Quote the whole listing exactly. Leave the pictures out of your copy.
═════ DATA PROVIDED ═════
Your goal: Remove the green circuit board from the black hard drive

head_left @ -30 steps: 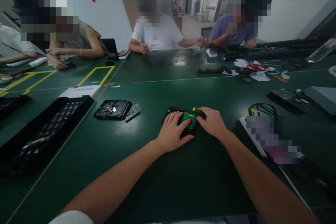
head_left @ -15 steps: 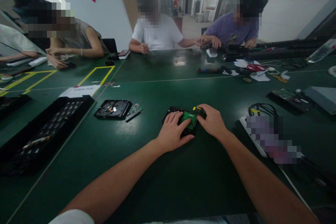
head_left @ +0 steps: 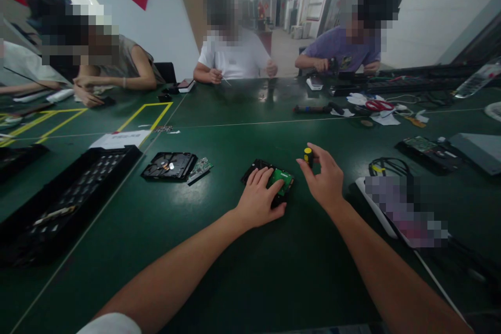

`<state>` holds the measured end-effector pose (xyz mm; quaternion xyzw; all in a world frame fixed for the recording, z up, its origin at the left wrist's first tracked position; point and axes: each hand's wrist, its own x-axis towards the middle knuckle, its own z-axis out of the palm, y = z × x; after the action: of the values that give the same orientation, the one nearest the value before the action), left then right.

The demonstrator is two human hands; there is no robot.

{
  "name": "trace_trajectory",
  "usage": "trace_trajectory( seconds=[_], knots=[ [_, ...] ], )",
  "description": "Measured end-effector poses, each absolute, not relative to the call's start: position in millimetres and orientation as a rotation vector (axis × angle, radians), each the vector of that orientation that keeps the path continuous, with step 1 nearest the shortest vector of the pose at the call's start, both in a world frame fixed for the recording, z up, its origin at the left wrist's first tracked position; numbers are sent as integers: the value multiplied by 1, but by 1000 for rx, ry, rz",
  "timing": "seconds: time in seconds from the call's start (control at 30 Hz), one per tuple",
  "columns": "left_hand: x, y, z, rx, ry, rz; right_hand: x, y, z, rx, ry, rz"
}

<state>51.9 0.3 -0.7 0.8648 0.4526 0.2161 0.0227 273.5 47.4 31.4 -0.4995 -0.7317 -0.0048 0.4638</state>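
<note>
A black hard drive point(head_left: 255, 165) with a green circuit board point(head_left: 285, 179) on its upper face lies on the table in front of me. My left hand point(head_left: 258, 192) steadies the hard drive from above, its fingers across the top and its thumb at the near edge. Just right of the drive, my right hand point(head_left: 325, 175) is closed on the black and yellow handle of a screwdriver point(head_left: 308, 154). The screwdriver's tip is hidden, and the hand is apart from the drive.
Left of the drive lie another hard drive point(head_left: 158, 168) and a loose circuit board point(head_left: 200, 169). A long black tray point(head_left: 117, 167) stands farther left. At right are a pixelated item point(head_left: 399, 209), black cables point(head_left: 385, 166) and a third drive point(head_left: 425, 148). Several people work across the table.
My right hand has lifted away from the drive's right edge and moved right with the screwdriver. My left hand stays on the drive. A person across has drawn a hand back.
</note>
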Motion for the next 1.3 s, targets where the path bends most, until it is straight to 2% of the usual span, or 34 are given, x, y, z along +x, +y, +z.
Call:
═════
_TASK OUTPUT:_
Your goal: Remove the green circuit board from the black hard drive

head_left @ -30 steps: 
head_left @ -15 steps: 
head_left @ +0 steps: 

`<state>` holds the measured end-effector pose (xyz mm; quaternion xyzw; all in a world frame fixed for the recording, z up, its origin at the left wrist's first tracked position; point and axes: each hand's wrist, its own x-axis towards the middle knuckle, its own z-axis out of the palm, y = z × x; after the action: of the values that give the same orientation, the one nearest the value before the action), left then right.

The demonstrator is two human hands; there is no robot.

{
  "name": "trace_trajectory",
  "usage": "trace_trajectory( seconds=[_], knots=[ [_, ...] ], )",
  "description": "Measured end-effector poses, each absolute, not relative to the call's start: position in millimetres and orientation as a rotation vector (axis × angle, radians), each the vector of that orientation that keeps the path continuous, with step 1 nearest the shortest vector of the pose at the call's start, both in a world frame fixed for the recording, z up, its origin at the left wrist's first tracked position; numbers are sent as integers: the value multiplied by 1, but by 1000 for rx, ry, rz",
  "timing": "seconds: time in seconds from the call's start (control at 30 Hz), one per tuple",
  "columns": "left_hand: x, y, z, rx, ry, rz; right_hand: x, y, z, rx, ry, rz"
}

<state>51.9 0.3 -0.7 0.8648 0.4526 0.2161 0.0227 273.5 47.4 31.4 -0.4995 -0.7317 -0.0048 0.4638</state>
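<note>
A black hard drive point(head_left: 255, 165) with a green circuit board point(head_left: 285, 179) on its upper face lies on the table in front of me. My left hand point(head_left: 258, 192) steadies the hard drive from above, its fingers across the top and its thumb at the near edge. Just right of the drive, my right hand point(head_left: 325, 175) is closed on the black and yellow handle of a screwdriver point(head_left: 308, 154). The screwdriver's tip is hidden, and the hand is apart from the drive.
Left of the drive lie another hard drive point(head_left: 158, 168) and a loose circuit board point(head_left: 200, 169). A long black tray point(head_left: 117, 167) stands farther left. At right are a pixelated item point(head_left: 399, 209), black cables point(head_left: 385, 166) and a third drive point(head_left: 425, 148). Several people work across the table.
My right hand has lifted away from the drive's right edge and moved right with the screwdriver. My left hand stays on the drive. A person across has drawn a hand back.
</note>
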Motion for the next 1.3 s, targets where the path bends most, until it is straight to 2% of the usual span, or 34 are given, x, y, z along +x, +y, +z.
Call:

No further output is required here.